Nigeria and ILO’s unemployment prediction

One of the scariest predictions this year has come from the International Labour Organisation (ILO). The organisation has projected that the global unemployment rate would rise in 2016 and 2017. It also predicted that despite falling unemployment in some developed economies, new analysis shows the global job crisis will exacerbate in emerging economies including Nigeria.
According to the ILO estimate, global unemployment in 2015 stood at 197.1 and likely to rise to 199.4 in 2016, even as it noted that significant slowdown in emerging economies coupled with increasing decline in commodity prices is having a dramatic effect on the world of work. We are equally alarmed at this prediction and call for concerted actions by the authorities to tame the unemployment monster in the country to avert any future crisis.
There is no doubt that the level of unemployment in Nigeria is astronomical, especially among the youth population which some estimates put at more than 65 percent. Overall, the National Bureau of Statistics (NBS) put the economically active population or working age, comprising persons within the age range of 15 to 64, at 103.million of the 170 million populations.
Several factors are being blamed for the prevalence of unemployment in Nigeria. This includes the high population growth rate of 3.5 percent per annum, policy inconsistency and corruption. In addition, deficient school curricula and poor teacher training have contributed to the failure of educational institutions to equip students with the appropriate skills to make them employable.
In addition to these supply factors, there are insufficient and vibrant industries to absorb competent graduates, a development caused in part by an infrastructural deficit and debilitating structural adjustment programme (SAP) implemented in the 1980s, leading to the closure of many industries and from which the country is yet to fully recover.

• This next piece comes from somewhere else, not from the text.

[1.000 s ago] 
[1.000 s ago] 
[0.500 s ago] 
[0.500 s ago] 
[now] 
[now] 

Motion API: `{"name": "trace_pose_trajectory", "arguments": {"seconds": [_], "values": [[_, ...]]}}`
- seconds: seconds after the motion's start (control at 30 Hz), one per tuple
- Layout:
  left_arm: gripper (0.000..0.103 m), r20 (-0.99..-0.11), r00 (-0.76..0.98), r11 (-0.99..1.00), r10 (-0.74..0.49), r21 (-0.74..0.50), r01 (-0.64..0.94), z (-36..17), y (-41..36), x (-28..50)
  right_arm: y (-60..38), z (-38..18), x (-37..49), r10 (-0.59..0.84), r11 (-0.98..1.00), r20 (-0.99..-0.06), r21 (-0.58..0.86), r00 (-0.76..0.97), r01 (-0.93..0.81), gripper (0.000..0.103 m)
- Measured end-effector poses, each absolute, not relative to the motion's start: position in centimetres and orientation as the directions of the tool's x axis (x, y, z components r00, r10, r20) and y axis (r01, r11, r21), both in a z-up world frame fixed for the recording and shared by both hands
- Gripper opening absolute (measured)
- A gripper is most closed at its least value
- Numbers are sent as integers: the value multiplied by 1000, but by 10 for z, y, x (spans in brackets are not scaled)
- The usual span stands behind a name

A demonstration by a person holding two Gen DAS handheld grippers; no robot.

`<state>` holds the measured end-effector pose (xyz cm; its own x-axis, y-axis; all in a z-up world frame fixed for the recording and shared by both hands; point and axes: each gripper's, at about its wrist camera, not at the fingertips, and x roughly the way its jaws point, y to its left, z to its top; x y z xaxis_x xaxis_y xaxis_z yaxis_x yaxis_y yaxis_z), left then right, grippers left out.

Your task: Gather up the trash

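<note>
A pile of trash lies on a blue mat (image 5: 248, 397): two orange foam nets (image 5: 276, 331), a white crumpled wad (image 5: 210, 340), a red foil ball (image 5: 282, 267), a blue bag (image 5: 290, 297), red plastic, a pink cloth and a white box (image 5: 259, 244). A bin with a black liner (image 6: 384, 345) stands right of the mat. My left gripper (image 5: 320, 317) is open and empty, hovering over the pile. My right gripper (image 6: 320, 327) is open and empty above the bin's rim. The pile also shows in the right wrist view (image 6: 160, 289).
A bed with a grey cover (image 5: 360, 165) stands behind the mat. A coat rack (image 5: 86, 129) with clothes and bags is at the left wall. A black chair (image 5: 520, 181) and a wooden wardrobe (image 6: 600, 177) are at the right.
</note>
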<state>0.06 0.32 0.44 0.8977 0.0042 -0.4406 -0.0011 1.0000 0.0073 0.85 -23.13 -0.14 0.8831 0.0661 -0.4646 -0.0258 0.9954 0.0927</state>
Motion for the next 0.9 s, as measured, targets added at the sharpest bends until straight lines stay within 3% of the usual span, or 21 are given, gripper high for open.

Recently, public policy has encouraged the youth to undertake entrepreneurship, which can make them create employment for themselves and become employers of labour. However, in the end, the industrial sector must also expand to create opportunities for them. For this to happen, industrial expansion must be based on available local resources in agriculture and solid mineral exploitation as well as value chain activities in these two sectors. The development of infrastructure, particularly electricity, will provide the necessary boost to any meaningful approach towards expanding industrial production space and creating employment for millions of job seekers.
It bears repeating that Nigeria needs to do something urgent on the satanic level of unemployment, particularly for those with lower or no skills, as well as those in the high level skills. A population of 170 million has a potential to add to the Gross Domestic Product(GDP), if the highly skilled products of the education sector are employed.
It is generally recognised that a vibrant population that is not productively engaged may be tempted to divert its energy towards criminal and other unsociable activities to the detriment of the society. The reserved army of the unemployed in the economy is too large. It remains a time bomb, and it is in our collective interest not to allow it to explode.